Eldina Jaganjac is fed up with what she says are ridiculous beauty standards imposed on women — especially when it comes to hair removal.
Jaganjac ditched the tweezer she once used to trim back her unibrow and the razor to shave her upper lip back in March 2020. She said she was just as feminine with the hair there.
Not all men were as complimentary, Unilad reported. Jaganjac had to cope with a guy yelling ‘pluck that’ or staring at her eyebrows like she has a “third head.”
But that, to her, is a positive.
She told the outlet that going au naturel is a way to weed out the bad apples among prospective boyfriends.
“Before I let my unibrow grow out, I did feel like there were extremely limited options to how women were supposed to look,” Jaganjac said. “If a man doesn’t shave and doesn’t pluck his eyebrows, no one notices or comments and it’s nothing out of the ordinary.”
Freed from fussy personal grooming, Jaganjac said she can “focus on the tasks and goals that I need to have done and less on how I appear while doing them.”

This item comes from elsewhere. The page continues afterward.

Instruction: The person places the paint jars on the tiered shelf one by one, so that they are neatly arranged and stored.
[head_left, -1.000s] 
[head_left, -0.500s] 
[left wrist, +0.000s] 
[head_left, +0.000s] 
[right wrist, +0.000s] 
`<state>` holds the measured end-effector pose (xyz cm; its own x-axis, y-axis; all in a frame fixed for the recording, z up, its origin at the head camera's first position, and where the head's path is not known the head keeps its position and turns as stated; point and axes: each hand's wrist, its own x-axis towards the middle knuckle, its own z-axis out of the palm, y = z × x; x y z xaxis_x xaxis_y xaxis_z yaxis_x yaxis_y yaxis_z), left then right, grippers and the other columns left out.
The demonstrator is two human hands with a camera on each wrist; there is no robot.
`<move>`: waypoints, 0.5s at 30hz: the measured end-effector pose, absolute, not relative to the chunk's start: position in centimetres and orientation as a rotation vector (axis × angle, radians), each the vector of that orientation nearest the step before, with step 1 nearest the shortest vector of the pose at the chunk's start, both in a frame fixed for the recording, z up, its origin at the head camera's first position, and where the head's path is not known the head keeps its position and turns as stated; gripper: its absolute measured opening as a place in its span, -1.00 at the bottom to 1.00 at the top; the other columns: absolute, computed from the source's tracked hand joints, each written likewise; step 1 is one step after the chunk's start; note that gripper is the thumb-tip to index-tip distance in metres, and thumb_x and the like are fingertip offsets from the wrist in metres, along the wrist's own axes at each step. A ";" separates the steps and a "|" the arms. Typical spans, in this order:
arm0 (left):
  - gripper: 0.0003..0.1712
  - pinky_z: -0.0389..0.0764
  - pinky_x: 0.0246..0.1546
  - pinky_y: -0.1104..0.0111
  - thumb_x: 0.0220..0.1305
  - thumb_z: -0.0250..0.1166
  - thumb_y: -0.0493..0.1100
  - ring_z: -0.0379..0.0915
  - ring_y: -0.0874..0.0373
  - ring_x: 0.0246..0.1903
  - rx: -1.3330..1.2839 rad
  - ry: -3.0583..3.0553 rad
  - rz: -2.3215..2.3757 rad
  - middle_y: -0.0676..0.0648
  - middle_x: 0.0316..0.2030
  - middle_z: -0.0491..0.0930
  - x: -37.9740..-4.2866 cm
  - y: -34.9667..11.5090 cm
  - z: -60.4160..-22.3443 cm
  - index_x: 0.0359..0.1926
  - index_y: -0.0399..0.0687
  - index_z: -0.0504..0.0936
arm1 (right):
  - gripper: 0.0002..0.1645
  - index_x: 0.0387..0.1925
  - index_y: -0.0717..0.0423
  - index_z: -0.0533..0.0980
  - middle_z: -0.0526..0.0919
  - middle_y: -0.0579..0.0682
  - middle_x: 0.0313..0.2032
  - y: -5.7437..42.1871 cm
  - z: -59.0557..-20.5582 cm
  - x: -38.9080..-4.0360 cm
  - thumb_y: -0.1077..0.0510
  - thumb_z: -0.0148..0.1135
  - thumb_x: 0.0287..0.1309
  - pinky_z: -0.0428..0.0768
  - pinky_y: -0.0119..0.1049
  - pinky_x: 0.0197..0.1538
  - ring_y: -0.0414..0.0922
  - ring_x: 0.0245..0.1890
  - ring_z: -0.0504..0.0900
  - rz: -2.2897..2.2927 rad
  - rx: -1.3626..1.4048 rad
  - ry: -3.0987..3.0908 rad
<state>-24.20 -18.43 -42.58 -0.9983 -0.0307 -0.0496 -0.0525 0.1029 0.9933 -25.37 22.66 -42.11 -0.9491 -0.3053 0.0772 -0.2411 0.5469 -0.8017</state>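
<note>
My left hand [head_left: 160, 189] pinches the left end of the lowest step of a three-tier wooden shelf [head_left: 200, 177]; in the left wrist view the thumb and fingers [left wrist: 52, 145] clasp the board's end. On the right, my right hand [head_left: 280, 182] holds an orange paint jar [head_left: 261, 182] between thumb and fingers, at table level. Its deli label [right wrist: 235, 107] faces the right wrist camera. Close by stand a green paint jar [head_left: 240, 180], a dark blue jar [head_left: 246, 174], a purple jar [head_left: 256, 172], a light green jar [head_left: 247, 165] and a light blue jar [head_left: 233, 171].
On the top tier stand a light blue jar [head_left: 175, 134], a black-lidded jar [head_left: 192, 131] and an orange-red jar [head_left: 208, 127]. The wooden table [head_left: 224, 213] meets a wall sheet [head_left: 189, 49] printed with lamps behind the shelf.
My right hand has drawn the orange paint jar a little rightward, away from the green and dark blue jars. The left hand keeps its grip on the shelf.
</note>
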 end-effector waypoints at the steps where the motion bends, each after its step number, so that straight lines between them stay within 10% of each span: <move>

Yeah, no way. Not even if Eldina and I are the last two people on the planet in charge of perpetuating the human race.
Dean has a major issue with other people’s hair. Like, a fucking huge thing that prevents me from finding this woman attractive at all.
As a heterosexual man, I prefer women to not have mounds of facial hair and I have an unnatural hatred for hair especially if it’s on a brush or if it’s just hanging out as a creamy hair wad in a bathtub or shower drain. It not only grosses me right-the-fuck-out, it literally makes me gag.
(This is how Eldina looked a year ago)
Due to my anti-hair predilection and my sexuality, Eldina’s face bothers me to the point where I have a hard time looking at it. I know how that sounds but that’s just how I’m wired. We all have ‘things’ and this anti-hair stance is one of my things.
I’m sure Eldina is super fun to be around and a great conversationalist and it’s terrific that she’s trying to motivate all kinds of hairy women all over the world to be their authentic, hirsute selves.
I’m just taking my name off the board of possible “Hir-suiters” who have no problem showing up to a dinner party with a wife that looks like Missy Pyle in Dodgeball.
Best of luck to Eldina in finding the man she’s looking for. My guess? She’s back to tweezing and waxing by April.